## STORED DATA
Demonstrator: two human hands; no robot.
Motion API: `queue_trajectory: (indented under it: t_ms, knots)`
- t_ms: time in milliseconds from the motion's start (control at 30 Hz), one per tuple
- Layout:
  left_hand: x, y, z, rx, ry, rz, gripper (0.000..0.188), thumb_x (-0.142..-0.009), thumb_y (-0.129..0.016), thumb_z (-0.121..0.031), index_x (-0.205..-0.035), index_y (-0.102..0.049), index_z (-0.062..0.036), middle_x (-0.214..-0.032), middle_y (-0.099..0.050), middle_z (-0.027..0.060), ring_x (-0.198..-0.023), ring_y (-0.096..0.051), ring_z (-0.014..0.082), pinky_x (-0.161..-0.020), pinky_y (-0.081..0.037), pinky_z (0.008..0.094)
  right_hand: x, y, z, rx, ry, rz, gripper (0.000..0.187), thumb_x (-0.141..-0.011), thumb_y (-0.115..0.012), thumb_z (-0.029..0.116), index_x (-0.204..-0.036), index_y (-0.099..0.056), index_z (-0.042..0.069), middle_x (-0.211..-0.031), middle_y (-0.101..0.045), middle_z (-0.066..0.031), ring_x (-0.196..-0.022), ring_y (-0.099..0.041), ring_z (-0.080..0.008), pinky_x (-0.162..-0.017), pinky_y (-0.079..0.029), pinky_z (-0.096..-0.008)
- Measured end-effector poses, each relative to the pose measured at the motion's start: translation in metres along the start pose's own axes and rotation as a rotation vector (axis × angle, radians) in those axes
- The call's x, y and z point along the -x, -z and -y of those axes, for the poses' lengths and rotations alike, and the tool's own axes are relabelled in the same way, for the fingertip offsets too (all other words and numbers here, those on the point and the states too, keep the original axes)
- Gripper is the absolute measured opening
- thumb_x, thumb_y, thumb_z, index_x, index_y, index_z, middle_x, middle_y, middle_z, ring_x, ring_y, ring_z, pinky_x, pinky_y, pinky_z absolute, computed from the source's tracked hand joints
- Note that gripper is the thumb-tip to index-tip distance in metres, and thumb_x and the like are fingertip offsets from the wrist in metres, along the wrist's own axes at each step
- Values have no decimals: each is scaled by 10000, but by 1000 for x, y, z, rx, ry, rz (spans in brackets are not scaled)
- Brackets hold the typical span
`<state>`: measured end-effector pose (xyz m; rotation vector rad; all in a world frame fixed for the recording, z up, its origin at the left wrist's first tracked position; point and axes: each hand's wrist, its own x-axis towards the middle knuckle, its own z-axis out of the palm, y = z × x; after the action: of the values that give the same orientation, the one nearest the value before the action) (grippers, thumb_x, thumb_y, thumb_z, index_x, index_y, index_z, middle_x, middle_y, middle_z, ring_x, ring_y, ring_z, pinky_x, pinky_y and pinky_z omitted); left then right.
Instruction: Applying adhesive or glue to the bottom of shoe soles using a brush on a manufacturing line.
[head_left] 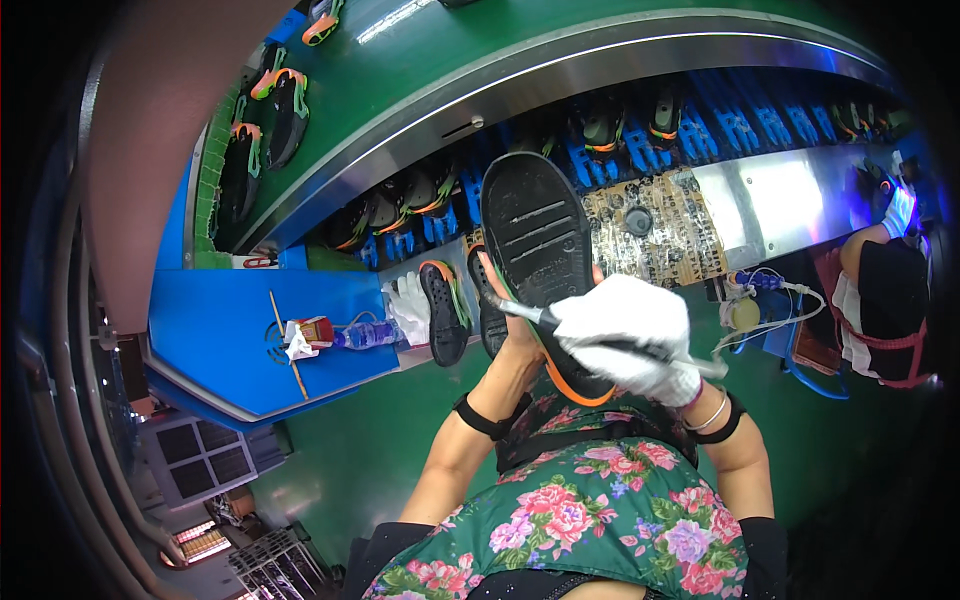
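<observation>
My left hand (517, 335) is bare and curls around a black shoe sole (540, 235) from beneath and the left. The sole is raised in front of me, its ribbed black face toward me, with an orange rim (572, 388) at its near end. My right hand (630, 330), in a white glove, is closed around a slim brush-like tool (528, 309) with a dark handle and a bent grey tip. That tip lies over the sole's left edge; whether it touches cannot be seen. Another black sole (487, 312) is partly hidden behind my left hand.
A perforated black sole (443, 318) with orange and green trim lies by white gloves (407, 307). The blue table (215, 345) at left bears a bottle (366, 335) and a stick (287, 345). Shoes hang along blue racks (740, 130) below the green conveyor (420, 75). Another person's gloved hand (898, 212) is far right.
</observation>
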<state>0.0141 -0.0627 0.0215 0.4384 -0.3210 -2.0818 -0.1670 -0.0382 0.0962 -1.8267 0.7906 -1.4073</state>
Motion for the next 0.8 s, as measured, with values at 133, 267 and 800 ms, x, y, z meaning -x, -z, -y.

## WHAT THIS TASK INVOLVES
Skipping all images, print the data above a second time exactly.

## ANSWER TO THIS TASK
Demonstrator: two human hands; no robot.
Motion API: `queue_trajectory: (indented under it: t_ms, knots)`
- t_ms: time in milliseconds from the motion's start (control at 30 Hz), one per tuple
- Layout:
  left_hand: x, y, z, rx, ry, rz, gripper (0.000..0.188), thumb_x (-0.142..-0.009), thumb_y (-0.129..0.016), thumb_z (-0.121..0.031), index_x (-0.205..-0.035), index_y (-0.102..0.049), index_z (-0.062..0.036), middle_x (-0.214..-0.032), middle_y (-0.099..0.050), middle_z (-0.027..0.060), ring_x (-0.198..-0.023), ring_y (-0.096..0.051), ring_z (-0.014..0.082), pinky_x (-0.161..-0.020), pinky_y (-0.081..0.037), pinky_z (0.008..0.094)
  right_hand: x, y, z, rx, ry, rz, gripper (0.000..0.187), thumb_x (-0.141..-0.011), thumb_y (-0.115..0.012), thumb_z (-0.029..0.116), index_x (-0.204..-0.036), index_y (-0.099..0.056), index_z (-0.042..0.069), middle_x (-0.211..-0.031), middle_y (-0.101..0.045), middle_z (-0.066..0.031), ring_x (-0.196..-0.022), ring_y (-0.099..0.041), ring_z (-0.080..0.008), pinky_x (-0.162..-0.017), pinky_y (-0.079..0.029), pinky_z (-0.096..-0.008)
- Measured end-effector poses, each relative to the pose measured at the motion's start: translation in metres along the start pose's own axes and rotation as a rotation vector (axis × angle, radians) in those axes
- The call's x, y and z point along the -x, -z and -y of those axes, for the poses' lengths and rotations alike, and the tool's own axes are relabelled in the same way, for the fingertip offsets too (all other words and numbers here, those on the point and the states too, keep the original axes)
- Gripper is the absolute measured opening
- thumb_x, thumb_y, thumb_z, index_x, index_y, index_z, middle_x, middle_y, middle_z, ring_x, ring_y, ring_z, pinky_x, pinky_y, pinky_z absolute, computed from the source's tracked hand joints
- Note that gripper is the thumb-tip to index-tip distance in metres, and thumb_x and the like are fingertip offsets from the wrist in metres, along the wrist's own axes at each step
- Values have no decimals: each is scaled by 10000, but by 1000 for x, y, z, rx, ry, rz (spans in brackets are not scaled)
- Brackets hold the typical span
`<state>`: measured end-effector pose (xyz m; rotation vector rad; all in a world frame fixed for the recording, z up, its origin at the left wrist's first tracked position; point and axes: each hand's wrist, its own x-axis towards the middle knuckle, its own z-axis out of the palm, y = z × x; after the action: of the values that give the same orientation, the one nearest the value before the action) (grippers, thumb_x, thumb_y, thumb_z, index_x, index_y, index_z, middle_x, middle_y, middle_z, ring_x, ring_y, ring_z, pinky_x, pinky_y and pinky_z omitted); left then right.
Instruction: Applying adhesive or glue to the bottom of shoe soles using a brush on a manufacturing line.
[head_left] 
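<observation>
My left hand (517, 335) is bare and curls around a black shoe sole (540, 235) from beneath and the left. The sole is raised in front of me, its ribbed black face toward me, with an orange rim (572, 388) at its near end. My right hand (630, 330), in a white glove, is closed around a slim brush-like tool (528, 309) with a dark handle and a bent grey tip. That tip lies over the sole's left edge; whether it touches cannot be seen. Another black sole (487, 312) is partly hidden behind my left hand.
A perforated black sole (443, 318) with orange and green trim lies by white gloves (407, 307). The blue table (215, 345) at left bears a bottle (366, 335) and a stick (287, 345). Shoes hang along blue racks (740, 130) below the green conveyor (420, 75). Another person's gloved hand (898, 212) is far right.
</observation>
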<state>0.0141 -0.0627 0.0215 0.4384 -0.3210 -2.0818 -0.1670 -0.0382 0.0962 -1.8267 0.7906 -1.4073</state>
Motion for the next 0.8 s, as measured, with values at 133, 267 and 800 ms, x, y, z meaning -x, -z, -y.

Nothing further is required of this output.